SPeakers 90% of your sound


After "experimenting" with various cables,interconnects,conditioners,power cords, tube amps, and digital sources...I have come to this conclusion...the sound from my speakers was not drastically altered and at best marginally improved...with this in mind...I am glad I allocated the majority of my funds towards speakers and speaker stands...I have not thrown in a TT to the mix...which is my last and latest project...I am sure there are those who will disagree...but this is my findings at this time...any thoughts? That last 10% improvement will cost me what my entire system costs already....
128x128phasecorrect
Dburdick, change "assuming you had good electronics" to "assuming you had a good source" and I'm with you all the way. Speakers should certainly be upgraded. It's a step in reaching balance. But IMO they should not be upgraded before all the upstream equipment has been upgraded first, starting with the source.

Of course, if you luck on a component you want badly but had slated for two upgrades from now, then finances and availability, not sound, may dictate the choice.

I do agree that room treatments may not help very much when your speakers cost $50. Unless those fifty bucks were very well spent indeed, which of course is what I wish you and everyone here. I do not think it is good spending, ever, to have $1000 speakers with a $500 CD player, unless a stroke of luck was involved.

I should add that to me, "good spending" means getting the most musical satisfaction for the hard-won dollar.
Sogood51, we agree on some things, even without beer. With all due respect to those who say that components that follow a source can't add any thing to improve upon what is retrieved by the source, I agree (though the future of digital might change this), but, by the the same logic those components (including the room) can contaminate what has been retrieved by the source. Furthermore, sources are just as inadequate, in that they can't improve upon the components that follow. While there is some logic to the cliche' "garbage in, garbage out", its the garbage out, regardless where its introduced, that is of concern. In the end its system synergy (including room) that makes or breaks a system. I am of the notion that rooms and speakers tend to have the most shortcomings, the most complicated interactions and the greatest challanges. In that regard, I suggest one determine their imediate, short and long term budgets. Find the best available room and purchase speakers that are compatible with that room, offend you the least, and work back from there. Generally, as one's budget increases (and hopefully without a reduction in good sense) the shortcomings of speakers and rooms become less dramatic, and the shift towards preceeding components becomes more relevent.
Excluding the room, out of all the components that make up a system, the amplifier is far and away the most underrated, has the most shortcomings, and faces the greatest challenges.

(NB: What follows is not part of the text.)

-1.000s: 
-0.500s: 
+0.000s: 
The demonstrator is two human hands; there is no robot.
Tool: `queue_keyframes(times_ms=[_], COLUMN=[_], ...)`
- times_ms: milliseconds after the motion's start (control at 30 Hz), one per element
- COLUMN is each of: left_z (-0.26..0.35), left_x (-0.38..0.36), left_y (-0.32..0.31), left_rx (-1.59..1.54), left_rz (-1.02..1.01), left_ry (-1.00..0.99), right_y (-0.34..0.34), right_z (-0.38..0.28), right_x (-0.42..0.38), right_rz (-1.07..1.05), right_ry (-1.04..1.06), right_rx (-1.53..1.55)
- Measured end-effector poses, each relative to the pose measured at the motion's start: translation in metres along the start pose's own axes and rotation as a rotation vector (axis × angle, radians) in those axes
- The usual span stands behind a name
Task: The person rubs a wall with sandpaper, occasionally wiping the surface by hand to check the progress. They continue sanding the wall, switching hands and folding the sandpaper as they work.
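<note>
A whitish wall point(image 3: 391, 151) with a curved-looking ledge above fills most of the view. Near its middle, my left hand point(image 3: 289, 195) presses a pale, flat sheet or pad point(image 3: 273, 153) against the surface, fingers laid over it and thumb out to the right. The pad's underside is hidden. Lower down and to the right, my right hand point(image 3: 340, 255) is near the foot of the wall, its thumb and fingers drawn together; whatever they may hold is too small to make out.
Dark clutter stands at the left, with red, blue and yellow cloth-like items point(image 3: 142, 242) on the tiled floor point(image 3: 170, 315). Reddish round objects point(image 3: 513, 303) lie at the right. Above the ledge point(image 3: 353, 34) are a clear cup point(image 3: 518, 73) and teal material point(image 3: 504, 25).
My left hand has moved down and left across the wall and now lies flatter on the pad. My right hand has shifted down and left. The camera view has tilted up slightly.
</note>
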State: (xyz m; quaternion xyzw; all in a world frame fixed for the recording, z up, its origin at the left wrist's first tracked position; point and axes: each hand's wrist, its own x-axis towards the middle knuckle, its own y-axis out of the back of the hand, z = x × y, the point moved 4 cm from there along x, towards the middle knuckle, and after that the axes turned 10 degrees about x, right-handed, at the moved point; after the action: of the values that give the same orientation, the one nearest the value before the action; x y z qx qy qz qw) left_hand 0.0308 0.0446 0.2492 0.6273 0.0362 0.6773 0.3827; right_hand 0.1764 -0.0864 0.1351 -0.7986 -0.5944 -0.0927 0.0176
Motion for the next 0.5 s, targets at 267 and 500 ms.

The fact that everybody thinks it's the speakers is PROOF! that it's really the amplifier ;)

-IMO
TWL,well put.On the subject.I would say 40% speakers,30% analog front end,10% room,20% the rest.I don't mean prices.Sometimes it is necessary to use $10000.00 amp.to make the $3500.00 speakers really sing.Serious room treatment is the last step not the first.Of course, there are "dead" rooms;but then nothing will help much.
Stehno, I don't know for sure, but I suspect you might be right when you say that amplifiers may be the most underrated componenet. It seems to me as though many beginners underestimate the importance of appropiate amplification. I still think speakers should dictate amplifier choices, and at the risk of being repetitive, work back from there. I can understand why many feel that a preamp/control device or source is the most important, because those are the components that they tend to have the most tactile relationship with.